Despite the cancellation of the "Free Speech Week," which was allegedly going to star Milo Yiannopoulos, Ann Coulter, and Steve Bannon, a bunch of social justice activists converged on Berkeley to protest anyhow. So YouTube personality Fleccas, real name Austen Fletcher, arrived on the scene to learn firsthand what all those outraged activists were specifically protesting. By the end of the day, Fletcher came to the conclusion that a vast majority of them don't really know and even fewer are able to defend their incoherent political positions.

Fletcher posted a simultaneously hilarious and depressing video (below) of his time at Berkeley on YouTube to give everyone a chance to look into the minds of the social justice left. The video opens with one hysterical female protester shouting, "You're f***ing insulting my identity! How could you look me in the eye!? How could you do that!? How could you let that happen?! ... I know you feel your racism! I know you feel your privilege!"

"Stop laughing at her!" yells another protester to someone who apparently couldn't hold in a few laughs at the over-the-top accusations.

"This is a Neo-Nazi recruitment rally that you guys are protecting," another female protester says to law enforcement. "They are openly trying to recruit fascists."
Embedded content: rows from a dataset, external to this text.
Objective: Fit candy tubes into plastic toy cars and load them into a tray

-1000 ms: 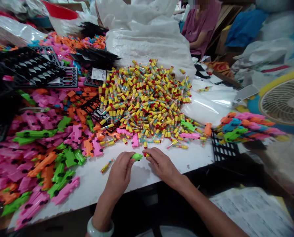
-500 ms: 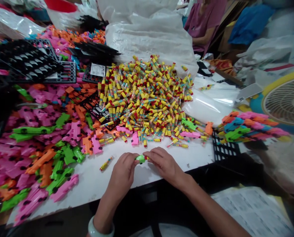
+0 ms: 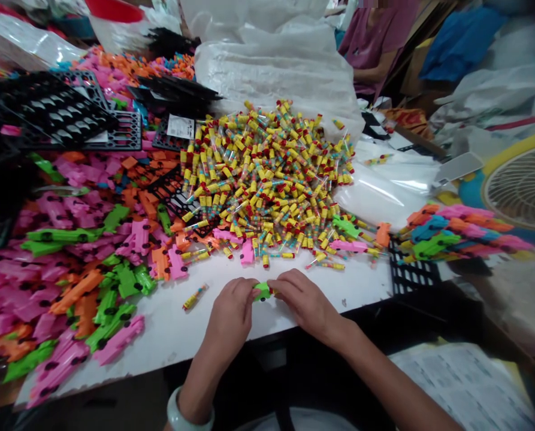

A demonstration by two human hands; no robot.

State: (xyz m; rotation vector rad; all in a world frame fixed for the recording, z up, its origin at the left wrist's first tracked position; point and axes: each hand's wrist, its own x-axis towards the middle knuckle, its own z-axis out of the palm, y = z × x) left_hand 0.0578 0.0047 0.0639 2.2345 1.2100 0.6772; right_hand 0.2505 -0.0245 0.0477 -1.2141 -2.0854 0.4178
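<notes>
Over the front of the white table [image 3: 159, 317], my left hand [image 3: 231, 308] pinches a small green toy car [image 3: 262, 291] by its left end. My right hand [image 3: 310, 305] has its fingers closed at the car's other end, on a small yellow tube with a red cap [image 3: 273, 291]; most of that tube is hidden by the fingers. Just beyond my hands lies a big heap of similar yellow-labelled tubes [image 3: 267, 179] with coloured contents. One loose tube [image 3: 195, 297] lies left of my left hand. A pink toy car [image 3: 247, 252] rests at the heap's near edge.
Pink, orange and green toy cars [image 3: 114, 281] cover the table's left side, with black plastic trays [image 3: 51, 114] behind. At right are a bundle of toy cars [image 3: 447, 230], a black grid tray [image 3: 413, 272] and a fan [image 3: 523, 185]. Another person [image 3: 375, 48] is at the back.
More of the green car's body shows between my fingers, and less of the red-capped tube. My left hand has shifted slightly right, closer to my right hand.
</notes>
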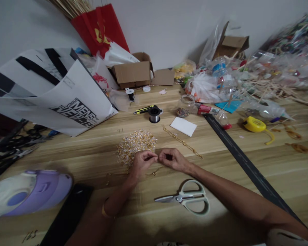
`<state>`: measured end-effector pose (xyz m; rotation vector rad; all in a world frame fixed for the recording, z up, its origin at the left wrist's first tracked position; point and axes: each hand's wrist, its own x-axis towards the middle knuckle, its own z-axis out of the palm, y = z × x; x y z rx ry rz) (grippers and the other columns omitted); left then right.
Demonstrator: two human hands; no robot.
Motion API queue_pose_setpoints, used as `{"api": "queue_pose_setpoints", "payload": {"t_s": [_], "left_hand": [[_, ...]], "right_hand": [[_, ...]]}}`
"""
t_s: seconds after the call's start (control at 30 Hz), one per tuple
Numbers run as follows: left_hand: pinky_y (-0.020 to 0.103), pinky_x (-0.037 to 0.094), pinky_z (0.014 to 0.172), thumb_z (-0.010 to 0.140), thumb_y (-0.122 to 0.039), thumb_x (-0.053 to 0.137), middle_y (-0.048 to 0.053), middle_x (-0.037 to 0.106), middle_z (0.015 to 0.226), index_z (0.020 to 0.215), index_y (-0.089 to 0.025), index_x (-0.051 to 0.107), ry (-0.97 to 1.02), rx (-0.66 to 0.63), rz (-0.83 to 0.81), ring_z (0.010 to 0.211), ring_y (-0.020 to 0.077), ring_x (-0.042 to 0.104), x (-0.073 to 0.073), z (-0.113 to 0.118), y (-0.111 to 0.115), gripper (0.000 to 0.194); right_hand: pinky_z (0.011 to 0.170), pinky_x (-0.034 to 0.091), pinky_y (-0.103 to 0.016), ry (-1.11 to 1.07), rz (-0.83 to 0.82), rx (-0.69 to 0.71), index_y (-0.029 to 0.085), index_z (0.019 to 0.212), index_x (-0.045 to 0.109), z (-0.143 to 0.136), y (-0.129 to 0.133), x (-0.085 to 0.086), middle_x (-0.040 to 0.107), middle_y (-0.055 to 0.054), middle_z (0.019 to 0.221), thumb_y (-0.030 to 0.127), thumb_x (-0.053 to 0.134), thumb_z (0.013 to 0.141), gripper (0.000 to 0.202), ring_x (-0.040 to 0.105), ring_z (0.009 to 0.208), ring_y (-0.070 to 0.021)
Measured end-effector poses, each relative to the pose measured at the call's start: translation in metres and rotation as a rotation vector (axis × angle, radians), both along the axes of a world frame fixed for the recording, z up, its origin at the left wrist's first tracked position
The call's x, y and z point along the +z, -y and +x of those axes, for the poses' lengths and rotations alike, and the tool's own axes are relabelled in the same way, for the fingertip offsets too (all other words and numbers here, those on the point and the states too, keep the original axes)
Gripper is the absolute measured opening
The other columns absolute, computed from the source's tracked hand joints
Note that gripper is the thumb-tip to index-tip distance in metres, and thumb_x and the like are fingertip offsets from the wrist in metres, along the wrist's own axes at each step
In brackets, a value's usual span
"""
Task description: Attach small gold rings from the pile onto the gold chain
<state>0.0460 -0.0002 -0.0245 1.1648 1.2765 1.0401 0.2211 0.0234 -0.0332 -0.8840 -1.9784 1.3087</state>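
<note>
At mid-frame, the left hand [143, 163] and right hand [174, 160] each pressed thumb to forefinger (anything pinched was too small to tell), tips just beside the pile of gold and clear pieces [135, 145]. Above and right, a clear jar [187, 101] held small mixed beads [182, 112].

left hand [143, 161] and right hand [174, 159] pinch, fingertips nearly meeting.
</note>
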Motion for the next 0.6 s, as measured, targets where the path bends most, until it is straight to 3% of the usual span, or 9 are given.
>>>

The first guy Fletcher interviews accuses the police, who are there trying to keep order, of "promoting hate speech," despite the fact that the "fascist" free speech rally was actually cancelled.

Asked to explain exactly how they were empowering "hate speech," the protester says, "Because what they're doing is allowing sick people like Yiannopoulos, Ann Coulter, and Bannon and these sick people to promote hate speech and to go ahead and basically brain wash Americans into believing that it's okay to cull people and to put them into camps." (Reminder: the last American politician to "cull people and to put them into camps" was the Left's favorite president, FDR.)

After that leftist dystopian fiction-based explanation, a young male protester tells Fletcher matter-of-factly of right-wingers(?), "Well, they're pro-misogyny." Asked to explain how exactly they are "pro-misogyny," the protester says, "By being pro-misogyny. By espousing pro-misogyny rhetoric, right?"

Right.

After assertively declaring that she does not agree with President Trump's views, a female protester wearing white sunglasses can't seem to remember a single thing he's said that she disagrees with exactly. "I think he's just..." she begins, then shrugs. "I can't pick out a quote in particular..." she says.

When asked by Fletcher why he doesn't like Trump, one Hispanic protester answers, "F*** Trump!"

One older male protester says heroically, "We're trying to protect people from the rise of Nazis and fascism in the United States." He adds, gesturing to the police, "And these guys are listening to it. If they really believed that Nazis and fascism were rising in the United States, they would turn the other way and go take down that PA. ..."

Fletcher turns to the camera and says, "I totally agree. If the cops thought fascism and Nazis were rising in the United States, they would turn around and stop it."

In perhaps the most revealing moment of the entire video, Fletcher drops in on a crowd of leftists chanting "Nazi scum!" at a guy. Fletcher is eventually able to figure out who the target of their anti-"Nazi" chant is: It's a man wearing a MAGA hat.

When Fletcher asks the Indian man if he's a Nazi, he says, "No, I'm not. ... I'm Indian."

"That doesn't make any sense then," says Fletcher.

"Yesterday, they called me a white supremacist," says the Indian Trump supporter.

One particularly hilarious exchange comes when an "anti-fascist" announces that "Every white supremacist in the country supports Donald Trump."

Fletcher responds, "Every Black Panther supported Obama."

After a pause, the anti-fascist says, "I would argue the Black Panthers are way better than the KKK or any white supremacist." He goes on to estimate that a "large amount" of Trump's base is the KKK.

By the end of the video it's abundantly clear that a whole lot of the leftist activists believe that subjectively defined "hate speech" is not protected by the Constitution, uncritically believe wild, unfounded accusations about basically everyone on the Right, and ultimately don't really know what they're angry about.